This wonderful gem showed up in my Gmail box the other day:

What’s wrong with this picture?
Well, what isn’t?
For starters: “selukasavitz” is not my name. It’s my Gmail ID, which is the combination of my first two initials plus my last name.
Secondly, WHAT KIND OF A SUBJECT LINE IS THAT?! “Hello ___, buy some products” … um, what kind of products? Peanut products? Electronics? Rolex watches? Your subject line must not be a command (“buy my stuff” is equivalent to “click my junk“) and should be at least somewhat descriptive as to what you’re talking about. The only reason I opened it was because I thought, “Who has the audacity to send such a P.O.S. marketing piece?”

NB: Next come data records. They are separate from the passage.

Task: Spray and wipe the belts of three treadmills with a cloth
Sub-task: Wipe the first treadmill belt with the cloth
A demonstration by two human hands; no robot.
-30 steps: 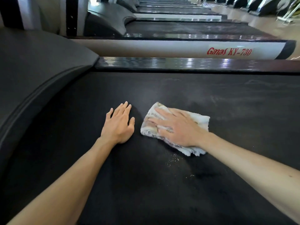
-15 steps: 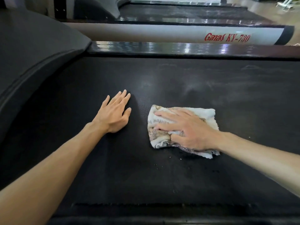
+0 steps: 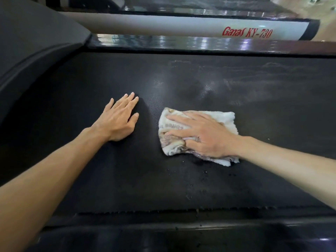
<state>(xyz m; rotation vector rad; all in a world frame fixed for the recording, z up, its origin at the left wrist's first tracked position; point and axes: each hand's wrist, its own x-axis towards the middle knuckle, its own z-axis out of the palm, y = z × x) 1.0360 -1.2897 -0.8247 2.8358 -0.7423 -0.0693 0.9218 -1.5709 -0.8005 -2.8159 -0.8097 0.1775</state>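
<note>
A black treadmill belt [image 3: 200, 182] fills most of the head view, with dull smears toward its far right. A crumpled white cloth [image 3: 225, 119] with brown print lies on the belt right of the middle. My right hand [image 3: 203, 135] presses flat on the cloth, fingers spread and pointing left. My left hand [image 3: 119, 118] rests palm down on the bare belt, a short gap left of the cloth, fingers straight. No spray bottle is in sight.
The dark motor cover [image 3: 32, 57] rises at the left. A glossy side rail [image 3: 200, 42] borders the belt's far edge, and beyond it lies a neighbouring treadmill's white rail [image 3: 172, 26] with red lettering. The near side rail [image 3: 181, 231] runs along the bottom.
My right hand has slid the cloth toward me and to the right across the belt. The left hand stayed planted. The camera has tilted down, bringing the near rail into view.
</note>
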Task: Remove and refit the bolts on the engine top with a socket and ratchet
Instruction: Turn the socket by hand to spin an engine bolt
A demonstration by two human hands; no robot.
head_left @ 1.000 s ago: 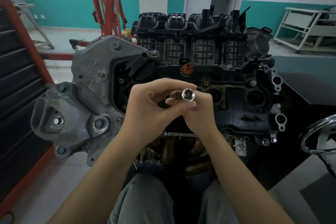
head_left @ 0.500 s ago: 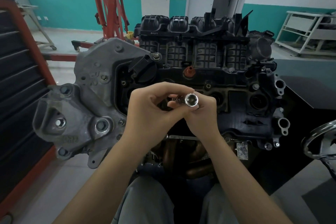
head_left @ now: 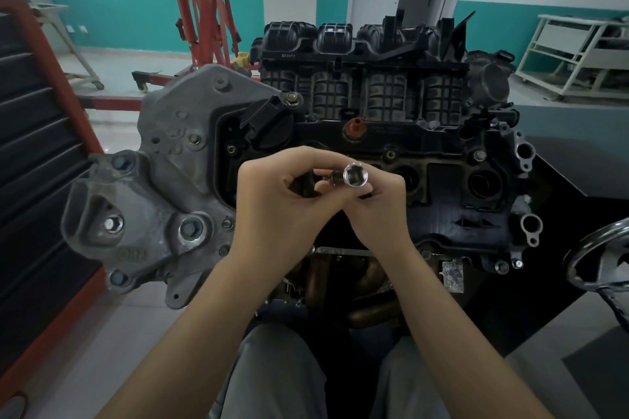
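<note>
One chrome socket [head_left: 355,174], open end facing the camera, held above the black engine top [head_left: 442,201], in front of the cover's middle. One small dark bolt [head_left: 329,177] sits just left of the socket, touching it; whether it is seated in the far end cannot be told. Right hand [head_left: 381,204]: grip closed round the socket from below, fingers curled. Left hand [head_left: 272,211]: thumb and forefinger pinching the bolt. Both forearms bare.

Engine: one black ribbed intake manifold [head_left: 360,78] with four runners at the far side; one grey cast bracket [head_left: 153,201] on the left end, carrying several hex bolt heads; one orange-red plug [head_left: 354,129] near the cover's far edge. Copper-coloured exhaust pipes [head_left: 343,282] show below the hands.

Room: one red hoist frame [head_left: 204,10] at the back left, one chrome handwheel [head_left: 599,258] at the right edge, one white metal rack [head_left: 578,54] at the far right. Pale floor [head_left: 112,119]; walls white above a teal band [head_left: 119,13].
</note>
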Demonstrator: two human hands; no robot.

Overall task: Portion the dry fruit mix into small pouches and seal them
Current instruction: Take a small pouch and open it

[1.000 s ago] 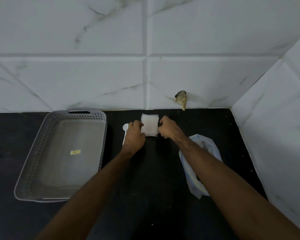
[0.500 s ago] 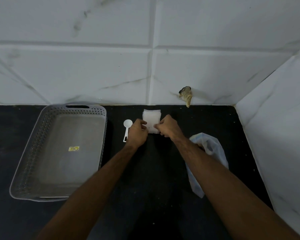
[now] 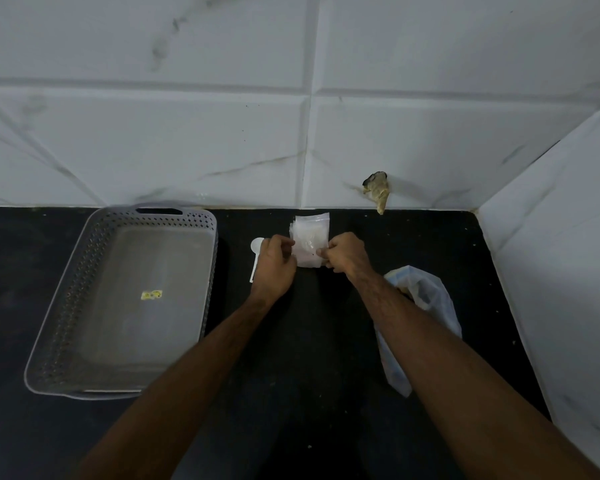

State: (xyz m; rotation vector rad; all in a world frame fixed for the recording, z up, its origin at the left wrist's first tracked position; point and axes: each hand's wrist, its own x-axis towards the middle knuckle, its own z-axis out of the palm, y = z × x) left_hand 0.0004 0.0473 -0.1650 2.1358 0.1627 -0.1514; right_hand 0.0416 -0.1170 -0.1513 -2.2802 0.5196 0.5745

Thirdly, the copy made me suspicious that it was a phishing scam, malware, or something equally skeezy. The lack of punctuation, poor grammar and sentence structure, and lack of any real description or even graphics does not make me want to buy from them at all. I was hesitant to even click the link but I took my chances, and yes, it looks like a legit company trying (desperately) to sell their hard drive disk recovery software. I don’t know if it is legit because I didn’t click anywhere on the site, which is why I just said it looks like it. That’s one reason why I’m not linking them here. The other is that they just don’t deserve the traffic. (If you want to check it out, type it in your address bar yourself.)
Fourthly, the signature. I can’t decide which is worse — that “peter miles” didn’t capitalize his own name, that there’s no real information about the company, or that it says he’s with the HR department. Is he trying to sell products or recruit employees? Maybe “peter miles” is attempting to be the e e cummings of the email marketing world, I have no idea. But this crap doesn’t work. None of it does. I’m surprised this didn’t fall in my spam folder, truthfully.
If your email marketing pieces look like this, it’s time for a real intervention. Chances are, they’re not being opened because they are falling in the spam folder. Even if they’re evading it, “Hi screenname, buy some products” is not a way to get people to open your messages.
I’m not really a “how to” blogger (enough people cover that kind of thing), but I do subscribe to a very informative newsletter from eMarketing and Commerce magazine that I highly recommend if you want to know more about that.
I can honestly say that this is one of the worst pieces of eMarketing I’ve ever seen. What I want to know is if you guys have seen worse. Do you get any gawd-awful attempts at eMarketing in your inbox that is just so bad you have to share? Air out that laundry in the comments, it’s time to play show and tell.